3.  What   constitute   eligible   bank   asset   in   line   with   Asset   Management

Corporation of Nigeria classification of bank asset?

4.  What constitute debt in line with Asset Management Corporation of definition of non-performing loans?

1.5     Scope of the Research

As stated earlier, the Asset Management Corporation of Nigeria (AMCOM) can into being on July 19, 2010 conceptualized as a resolution mechanism to stimulate the recovery of the financial system by acquiring non-performing loans from banks and assisting  them  in  improving  their  capital  and  liquidity.  Thus,  the  scope  of  this research will cover the period that the Act was signed into law in Nigeria till 2011. However, emphasis will be made on comparing the Act with existing Acts in Nigeria and also the activities of AMCOM with similar Asset Management Corporation in the world.

1.6     Significance of the Study

It is hoped that this research will be significant to the following;

Financial Regulators

A systemic risk regulation agency is an agency that monitors the entire market and alerts the public and policy makers on market activities, either from the private or public sectors that are inefficient or capable of leading to market failures. The reach of a market-wide systemic risk agency or regulator is not industry specific. It has broad oversight powers over the market and to be effective, it must have the power to intervene authoritatively. Therefore, this research will assist regulators such CBN in enforcing regulation in the Nigerian financial system.

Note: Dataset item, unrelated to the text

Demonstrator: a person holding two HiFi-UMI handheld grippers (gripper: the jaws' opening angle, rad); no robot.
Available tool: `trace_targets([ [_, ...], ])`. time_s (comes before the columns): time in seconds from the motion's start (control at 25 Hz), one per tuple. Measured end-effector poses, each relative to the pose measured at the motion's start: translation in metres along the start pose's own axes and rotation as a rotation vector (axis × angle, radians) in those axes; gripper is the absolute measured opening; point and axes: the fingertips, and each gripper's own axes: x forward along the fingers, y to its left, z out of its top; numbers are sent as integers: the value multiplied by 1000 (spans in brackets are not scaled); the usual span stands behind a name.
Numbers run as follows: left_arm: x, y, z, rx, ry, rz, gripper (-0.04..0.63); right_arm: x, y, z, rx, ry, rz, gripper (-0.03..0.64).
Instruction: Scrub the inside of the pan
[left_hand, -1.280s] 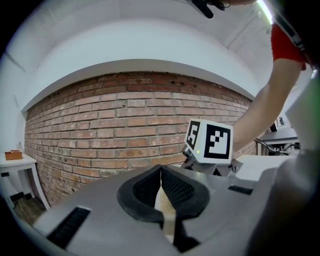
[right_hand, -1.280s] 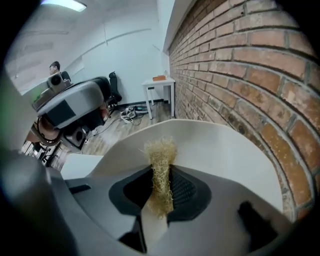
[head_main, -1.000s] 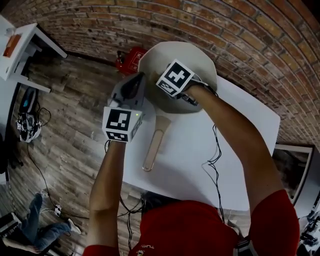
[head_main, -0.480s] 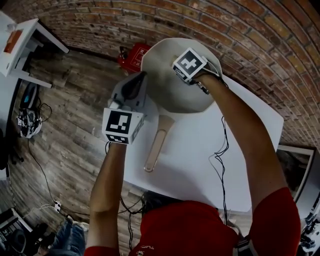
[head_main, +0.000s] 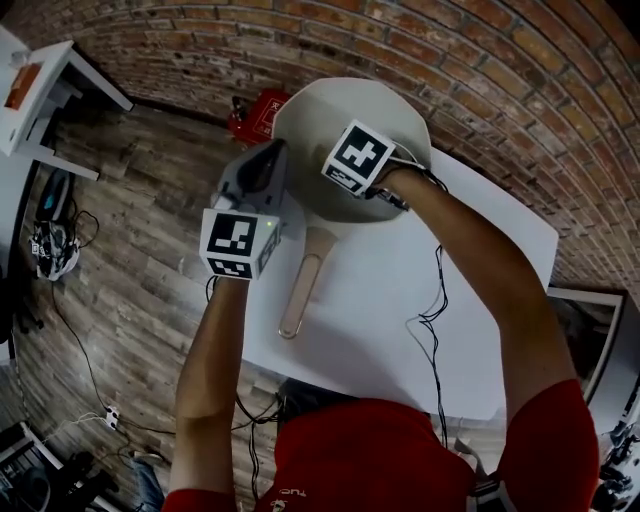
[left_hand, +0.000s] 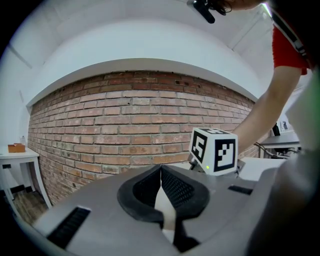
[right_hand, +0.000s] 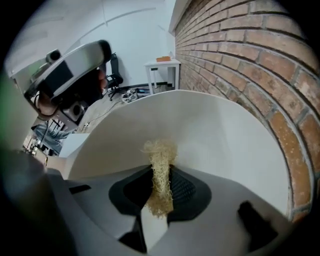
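Observation:
A cream pan (head_main: 392, 108) with a pale wooden handle (head_main: 300, 288) lies at the far edge of the white table (head_main: 400, 300). My left gripper (head_main: 268, 162) is at the pan's left rim, shut on a thin cream strip (left_hand: 163, 206) that looks like that rim. My right gripper (head_main: 348, 172) is inside the pan, its jaws hidden under its marker cube in the head view. In the right gripper view it (right_hand: 160, 176) is shut on a straw-coloured fibrous scrubber (right_hand: 160, 162), whose tip meets the pan's inner wall (right_hand: 220, 135).
A brick wall (head_main: 500, 60) runs close behind the pan. A red object (head_main: 255, 115) sits on the wooden floor beyond the table's left corner. A white side table (head_main: 40, 90) stands far left, with cables (head_main: 50, 250) on the floor. A black cable (head_main: 432, 300) trails over the table.
My right gripper and the scrubber swung out to the pan's far right side and came back toward its near left. The left gripper kept its hold; the pan shifted slightly.

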Motion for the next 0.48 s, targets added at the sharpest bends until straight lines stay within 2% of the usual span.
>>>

Investors/ Potential Investors

Investor and Potential investors are owners of these financial institutions thus the research assist Investor and Potential investors to understand what constitute eligible bank assets and who determine what eligible bank assets.

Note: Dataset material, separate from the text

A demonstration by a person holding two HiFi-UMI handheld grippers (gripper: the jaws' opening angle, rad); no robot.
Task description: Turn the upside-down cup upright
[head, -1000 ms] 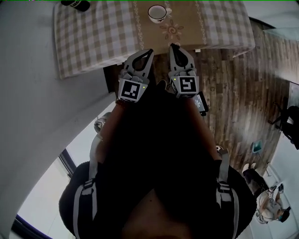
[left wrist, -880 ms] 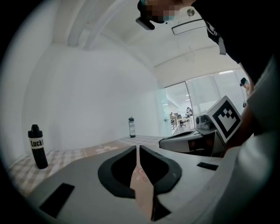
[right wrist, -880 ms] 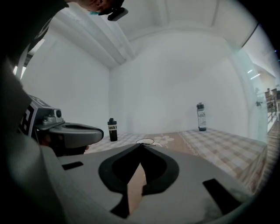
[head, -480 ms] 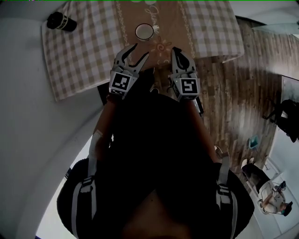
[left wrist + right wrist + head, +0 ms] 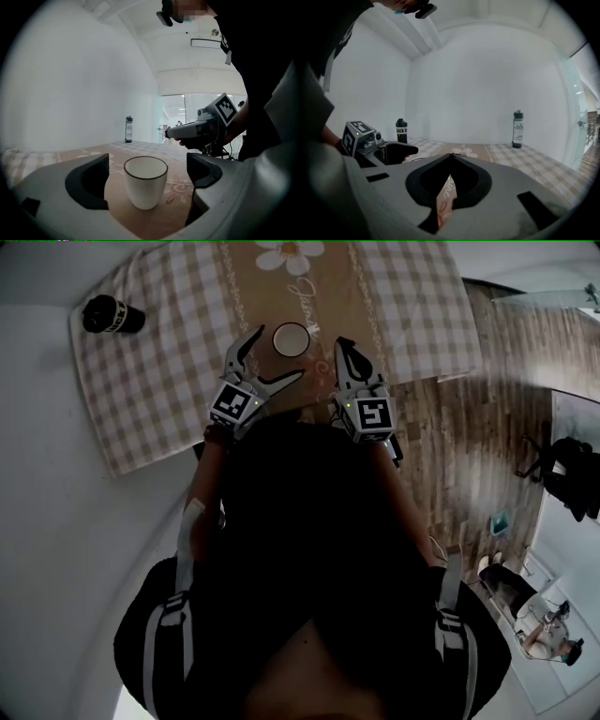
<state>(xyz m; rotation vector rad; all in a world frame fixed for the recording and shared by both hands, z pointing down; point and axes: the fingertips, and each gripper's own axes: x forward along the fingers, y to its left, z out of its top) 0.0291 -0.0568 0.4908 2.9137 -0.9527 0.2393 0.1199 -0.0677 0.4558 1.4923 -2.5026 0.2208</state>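
Left gripper view shows the left fingers [image 5: 89, 180] opening, with the cup [image 5: 146, 182] between them, untouched. A clumsy push could knock it over. Right fingers [image 5: 423, 183] are closed, empty.

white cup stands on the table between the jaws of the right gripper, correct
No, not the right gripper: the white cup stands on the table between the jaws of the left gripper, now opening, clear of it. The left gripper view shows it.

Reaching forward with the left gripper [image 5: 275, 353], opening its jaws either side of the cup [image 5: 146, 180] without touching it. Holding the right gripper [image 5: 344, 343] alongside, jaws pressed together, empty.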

1.7     Definition of Terms

The following terms will be defined in this research;

Corporation: Means the Asset Management Corporation of Nigeria (AMCOM Act,

2010)

Debt: Any credit facility, loan, risk asset, whether performing or non-performing including     interest thereon (AMCOM Act, 2010)

Eligible  Bank  Assets:  Assets  of  eligible  financial  institutions  specified  by  the governor as being  eligible for acquisition by the corporation (AMCON Act, 2010) Eligible Financial Institution: A bank duly licensed by the Central Bank of Nigeria to carry on   the business of banking in Nigeria under the Banks and Other Financial Institution Act.